Avec ce festival, vont fleurir des compagnies de théâtre et surtout naître de jeunes dramaturges  grâce au Concours « Plumes Togolaises »  dirigé jusqu’en 2001 par son secrétaire administratif André Akoutsa. Ce Concours a réussi à révéler de jeunes dramaturges pleins de  talents entre autres Rodrigue Norman, Gustave Akakpo, Robert Silivi, Amoussa Koriko,  auteurs aujourd’hui auréolés de titres internationaux. Le phénomène d’ailleurs n’a pas échappé aux acteurs culturels tant à l’extérieur et l’intérieur, qui n’ont pas lésiné sur les moyens et ont apporté tout leur soutien à ce festival.

Mais le Festhef allait subir une descente aux enfers depuis 2001 à cause d’épineux problèmes de financements, de changements de direction. Dany Ayida quitte le Togo  et laisse les rennes du Festival à Léonard Yakanou. Une traversée du désert qui aura duré en tout sept longues années et de laquelle est sortie heureusement la nouvelle équipe dirigeante en place depuis 2004. Léonard Yakanou et son équipe n’ont jamais baissé les bras, ils se sont battus pendant toute la période de vache maigre pour maintenir la flamme. Leur lutte n’a pas été vaine. Le Festhef renaît. Une résurrection que vient saluer le Prix d’excellence CEDEAO qui lui a été attribué le vendredi 13 novembre.

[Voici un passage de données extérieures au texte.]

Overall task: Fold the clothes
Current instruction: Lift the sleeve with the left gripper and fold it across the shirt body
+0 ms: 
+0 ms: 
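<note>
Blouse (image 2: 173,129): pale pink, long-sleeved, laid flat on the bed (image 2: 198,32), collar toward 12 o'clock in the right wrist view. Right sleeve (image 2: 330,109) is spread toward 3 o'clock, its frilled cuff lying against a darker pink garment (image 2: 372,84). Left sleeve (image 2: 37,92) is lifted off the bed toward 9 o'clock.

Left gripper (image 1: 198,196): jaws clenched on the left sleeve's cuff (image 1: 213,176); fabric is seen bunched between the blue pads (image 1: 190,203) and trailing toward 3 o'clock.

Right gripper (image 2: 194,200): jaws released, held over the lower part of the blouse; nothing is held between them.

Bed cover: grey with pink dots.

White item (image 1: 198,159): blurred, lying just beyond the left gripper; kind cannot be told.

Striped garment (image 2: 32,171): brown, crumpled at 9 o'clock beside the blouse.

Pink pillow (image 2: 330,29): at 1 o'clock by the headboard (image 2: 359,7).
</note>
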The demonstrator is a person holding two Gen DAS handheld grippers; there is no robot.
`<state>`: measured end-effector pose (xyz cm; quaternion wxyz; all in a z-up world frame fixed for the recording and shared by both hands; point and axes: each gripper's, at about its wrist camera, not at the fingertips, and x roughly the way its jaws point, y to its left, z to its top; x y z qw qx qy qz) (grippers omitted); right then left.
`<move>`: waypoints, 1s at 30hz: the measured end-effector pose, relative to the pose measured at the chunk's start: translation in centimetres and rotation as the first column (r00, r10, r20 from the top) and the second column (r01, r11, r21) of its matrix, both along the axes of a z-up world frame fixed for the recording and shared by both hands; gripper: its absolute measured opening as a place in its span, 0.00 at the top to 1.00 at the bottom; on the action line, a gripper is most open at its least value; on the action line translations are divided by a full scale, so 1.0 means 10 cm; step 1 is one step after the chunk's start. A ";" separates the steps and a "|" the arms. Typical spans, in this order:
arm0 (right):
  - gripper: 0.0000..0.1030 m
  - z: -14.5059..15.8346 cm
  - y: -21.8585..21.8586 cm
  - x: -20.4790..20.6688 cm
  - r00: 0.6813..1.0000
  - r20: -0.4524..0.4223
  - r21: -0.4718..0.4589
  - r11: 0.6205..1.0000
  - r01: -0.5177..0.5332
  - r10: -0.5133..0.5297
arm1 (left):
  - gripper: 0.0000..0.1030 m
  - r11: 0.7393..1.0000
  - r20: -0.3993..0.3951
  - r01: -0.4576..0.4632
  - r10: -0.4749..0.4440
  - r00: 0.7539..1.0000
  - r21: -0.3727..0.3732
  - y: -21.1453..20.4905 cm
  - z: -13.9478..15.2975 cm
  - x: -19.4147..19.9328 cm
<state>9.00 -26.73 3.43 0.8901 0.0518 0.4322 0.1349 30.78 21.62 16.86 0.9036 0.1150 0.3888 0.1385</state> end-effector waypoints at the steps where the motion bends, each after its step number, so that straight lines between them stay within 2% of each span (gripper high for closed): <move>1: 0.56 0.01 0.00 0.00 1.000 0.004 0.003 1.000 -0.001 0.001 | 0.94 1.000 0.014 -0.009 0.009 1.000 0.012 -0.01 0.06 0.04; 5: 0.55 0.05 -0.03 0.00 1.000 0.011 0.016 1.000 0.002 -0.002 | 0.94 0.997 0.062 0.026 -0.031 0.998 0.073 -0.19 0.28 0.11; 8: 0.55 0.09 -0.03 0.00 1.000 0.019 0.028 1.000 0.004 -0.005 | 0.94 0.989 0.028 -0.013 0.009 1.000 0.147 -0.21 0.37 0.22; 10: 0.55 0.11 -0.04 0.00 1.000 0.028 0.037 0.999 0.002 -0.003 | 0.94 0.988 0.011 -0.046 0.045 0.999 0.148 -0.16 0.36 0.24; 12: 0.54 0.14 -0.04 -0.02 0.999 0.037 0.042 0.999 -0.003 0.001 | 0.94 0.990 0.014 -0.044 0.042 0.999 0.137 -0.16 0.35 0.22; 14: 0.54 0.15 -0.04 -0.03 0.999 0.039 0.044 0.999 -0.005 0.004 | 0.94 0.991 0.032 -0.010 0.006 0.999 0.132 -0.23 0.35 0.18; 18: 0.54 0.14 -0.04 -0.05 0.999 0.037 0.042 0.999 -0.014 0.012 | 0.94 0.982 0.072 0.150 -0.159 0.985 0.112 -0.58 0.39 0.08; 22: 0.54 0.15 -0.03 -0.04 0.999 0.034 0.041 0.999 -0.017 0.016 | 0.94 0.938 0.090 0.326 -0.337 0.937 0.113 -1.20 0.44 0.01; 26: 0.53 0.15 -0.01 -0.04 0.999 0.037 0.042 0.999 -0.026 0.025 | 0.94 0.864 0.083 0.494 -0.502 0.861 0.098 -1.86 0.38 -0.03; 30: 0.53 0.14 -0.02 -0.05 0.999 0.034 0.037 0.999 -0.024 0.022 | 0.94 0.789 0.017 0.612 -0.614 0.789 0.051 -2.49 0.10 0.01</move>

Il n’est guère donc prétentieux d’entendre Léonard Yakanou dire faire du Festhef, un « Patrimoine national ». Que le Fonds d’Aide à la Culture annoncé par le Conseil des ministres du 11 novembre 2009 voit rapidement  le jour pour accompagner ces initiatives et permettre à notre pays le Togo de compter sur ses fils pour asseoir sa renommée. La culture est un grand facteur de développement.